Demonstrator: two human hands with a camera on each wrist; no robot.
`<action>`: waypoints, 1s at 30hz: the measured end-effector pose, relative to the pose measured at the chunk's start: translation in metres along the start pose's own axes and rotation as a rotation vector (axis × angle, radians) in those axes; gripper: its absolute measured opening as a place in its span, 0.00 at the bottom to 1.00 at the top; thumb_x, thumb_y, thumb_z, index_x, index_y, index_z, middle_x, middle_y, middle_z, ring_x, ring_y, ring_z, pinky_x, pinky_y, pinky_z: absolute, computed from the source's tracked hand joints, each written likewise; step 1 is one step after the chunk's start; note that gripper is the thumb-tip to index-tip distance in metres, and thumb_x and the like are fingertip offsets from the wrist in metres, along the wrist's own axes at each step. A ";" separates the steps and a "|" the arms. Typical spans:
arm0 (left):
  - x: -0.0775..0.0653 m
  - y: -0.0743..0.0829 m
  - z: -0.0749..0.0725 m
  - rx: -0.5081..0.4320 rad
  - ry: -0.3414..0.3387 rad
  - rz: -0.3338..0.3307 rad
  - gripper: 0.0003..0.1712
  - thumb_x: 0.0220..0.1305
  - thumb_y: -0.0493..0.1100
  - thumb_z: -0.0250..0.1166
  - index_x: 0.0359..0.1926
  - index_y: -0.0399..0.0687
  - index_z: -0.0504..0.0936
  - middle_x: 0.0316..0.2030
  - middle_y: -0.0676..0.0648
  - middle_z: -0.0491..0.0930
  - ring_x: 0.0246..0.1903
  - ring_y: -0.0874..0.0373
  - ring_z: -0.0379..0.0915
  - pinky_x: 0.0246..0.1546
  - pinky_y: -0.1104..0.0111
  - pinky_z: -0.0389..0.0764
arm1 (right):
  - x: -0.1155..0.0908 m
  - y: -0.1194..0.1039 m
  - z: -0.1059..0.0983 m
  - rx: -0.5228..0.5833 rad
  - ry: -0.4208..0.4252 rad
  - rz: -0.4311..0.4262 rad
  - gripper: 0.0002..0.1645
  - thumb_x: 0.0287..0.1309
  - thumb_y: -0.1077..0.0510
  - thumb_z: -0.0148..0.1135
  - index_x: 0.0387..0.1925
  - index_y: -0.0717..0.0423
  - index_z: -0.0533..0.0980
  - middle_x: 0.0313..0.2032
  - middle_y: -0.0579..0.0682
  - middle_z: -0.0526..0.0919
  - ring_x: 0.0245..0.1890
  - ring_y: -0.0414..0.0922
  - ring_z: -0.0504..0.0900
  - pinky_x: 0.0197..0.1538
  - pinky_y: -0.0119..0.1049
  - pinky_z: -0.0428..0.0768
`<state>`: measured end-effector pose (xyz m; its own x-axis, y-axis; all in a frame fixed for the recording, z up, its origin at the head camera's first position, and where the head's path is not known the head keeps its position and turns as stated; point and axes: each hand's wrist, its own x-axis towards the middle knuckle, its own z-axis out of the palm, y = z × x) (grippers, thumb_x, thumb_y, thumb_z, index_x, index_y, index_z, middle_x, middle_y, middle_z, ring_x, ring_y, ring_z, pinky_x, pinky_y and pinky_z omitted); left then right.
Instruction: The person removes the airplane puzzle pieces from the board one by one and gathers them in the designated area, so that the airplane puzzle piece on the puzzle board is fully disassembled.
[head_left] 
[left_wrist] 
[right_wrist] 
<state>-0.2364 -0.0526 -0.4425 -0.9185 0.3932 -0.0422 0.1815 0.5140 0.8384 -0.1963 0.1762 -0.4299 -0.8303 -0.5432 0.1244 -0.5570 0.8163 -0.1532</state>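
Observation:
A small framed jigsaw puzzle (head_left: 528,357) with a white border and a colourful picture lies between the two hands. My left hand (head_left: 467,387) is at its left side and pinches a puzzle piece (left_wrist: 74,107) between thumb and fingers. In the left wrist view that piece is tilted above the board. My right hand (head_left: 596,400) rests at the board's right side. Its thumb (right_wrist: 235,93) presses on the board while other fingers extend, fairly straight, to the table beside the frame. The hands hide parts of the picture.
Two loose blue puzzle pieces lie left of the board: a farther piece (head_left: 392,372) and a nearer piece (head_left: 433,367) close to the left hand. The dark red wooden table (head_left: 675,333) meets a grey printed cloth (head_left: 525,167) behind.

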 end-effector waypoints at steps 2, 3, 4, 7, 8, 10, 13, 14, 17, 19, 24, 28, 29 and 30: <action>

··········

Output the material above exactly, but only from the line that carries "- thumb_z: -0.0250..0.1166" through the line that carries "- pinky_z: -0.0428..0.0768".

- Solution for this exercise -
  - thumb_z: -0.0250..0.1166
  - index_x: 0.0359..0.1926
  - index_y: -0.0399..0.0687
  - index_z: -0.0504..0.0936
  - middle_x: 0.0316..0.2030
  - middle_y: -0.0676..0.0648
  - middle_z: -0.0491..0.0930
  - ring_x: 0.0246..0.1903
  - ring_y: -0.0874..0.0373
  - ring_z: -0.0379..0.0915
  - pinky_x: 0.0246..0.1546
  - pinky_y: -0.1104..0.0111
  - pinky_z: -0.0389..0.0764
arm1 (right):
  - x: -0.1155..0.0908 m
  - y: -0.1194..0.1039 m
  - z: -0.1059..0.0983 m
  - rx: -0.5228..0.5833 rad
  - ry: -0.4208..0.4252 rad
  - rz: -0.4311..0.4262 rad
  - gripper: 0.0002..0.1645
  - thumb_x: 0.0287..0.1309
  - thumb_y: -0.1077..0.0510
  - thumb_z: -0.0148..0.1135
  - index_x: 0.0387..0.1925
  - index_y: -0.0717..0.0423
  - index_z: -0.0533..0.0980
  - middle_x: 0.0313..0.2032
  - middle_y: -0.0579..0.0682
  - middle_z: -0.0526..0.0919
  - ring_x: 0.0245..0.1890
  - ring_y: -0.0414..0.0922
  - ring_z: -0.0504..0.0900
  - pinky_x: 0.0197..0.1538
  - pinky_y: -0.0119..0.1049
  - pinky_z: -0.0428..0.0768

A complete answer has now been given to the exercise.